While generally safe when performed correctly, consult a qualified healthcare professional or certified personal trainer if you:

  • Experience persistent lower back pain during or after performing leg raises.
  • Have a pre-existing spinal condition or injury.
  • Are unsure about your form and need personalized guidance.
  • Cannot maintain proper form despite modifying the exercise.

Prioritizing safe and effective execution will ensure you reap the full benefits of this excellent core exercise.

Key Takeaways

  • Leg raises are a fundamental bodyweight exercise primarily targeting the abdominal muscles and hip flexors, demanding core stability and controlled movement.
  • Proper supine leg raise technique involves lying flat, pressing the lower back into the floor, slowly lifting legs to a 90-degree angle, pausing, and even more slowly lowering them while maintaining core engagement.
  • Common mistakes like arching the lower back, using momentum, or lifting the head should be avoided to prevent injury and maximize abdominal activation.
  • Correctly performed leg raises offer significant benefits including enhanced core and hip flexor strength, improved postural support, and building a foundation for advanced movements.
  • Leg raises can be modified for various fitness levels, from bent-knee regressions for beginners to challenging hanging leg raises for advanced athletes.

Frequently Asked Questions

What muscles are primarily engaged during leg raises?

Leg raises primarily engage the rectus abdominis and hip flexors (iliopsoas, rectus femoris), with the transverse abdominis and obliques acting as stabilizers.

How can I prevent lower back arching during leg raises?

To avoid lower back arching and pain, you must keep your lower back pressed firmly into the floor by engaging your core and performing a slight posterior pelvic tilt; reduce your range of motion if needed.

Are there easier or harder variations of leg raises?

Yes, variations range from easier bent-knee leg raises (regression) for beginners to more challenging options like hanging leg raises or decline bench leg raises (progressions) for advanced practitioners.
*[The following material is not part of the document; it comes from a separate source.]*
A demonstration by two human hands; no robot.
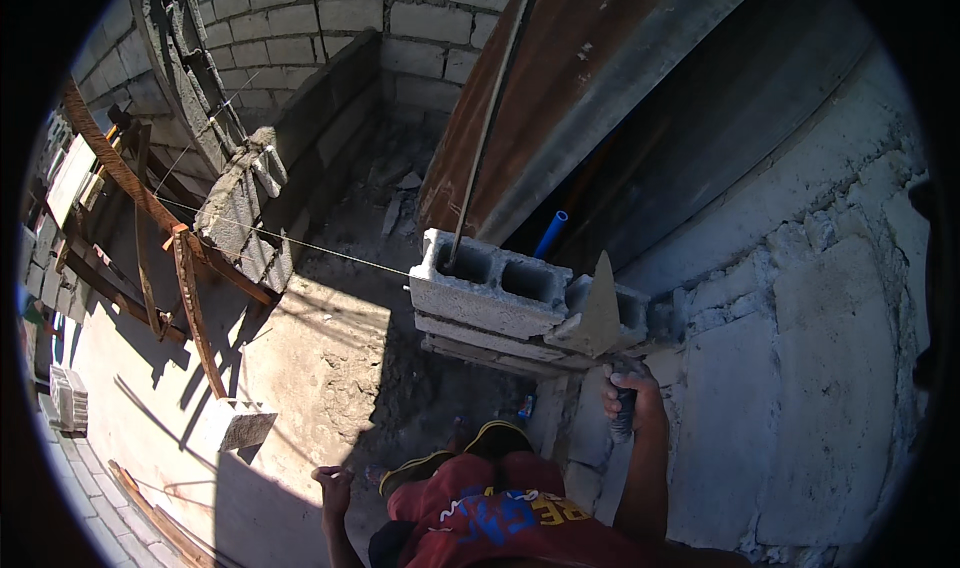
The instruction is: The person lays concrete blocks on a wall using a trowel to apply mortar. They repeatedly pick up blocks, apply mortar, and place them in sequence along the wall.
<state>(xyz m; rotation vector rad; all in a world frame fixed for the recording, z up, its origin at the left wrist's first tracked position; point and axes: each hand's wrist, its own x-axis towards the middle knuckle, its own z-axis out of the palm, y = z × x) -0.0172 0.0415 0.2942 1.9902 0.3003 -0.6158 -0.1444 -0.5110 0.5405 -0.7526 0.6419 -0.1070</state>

What are the main benefits of incorporating leg raises into my routine?

Correctly performed leg raises enhance core and hip flexor strength, improve postural support, build foundational strength for advanced movements, and increase overall body control.

When should I seek professional guidance regarding leg raises?

You should consult a professional if you experience persistent lower back pain, have a pre-existing spinal condition, are unsure about your form, or cannot maintain proper form despite modifying the exercise.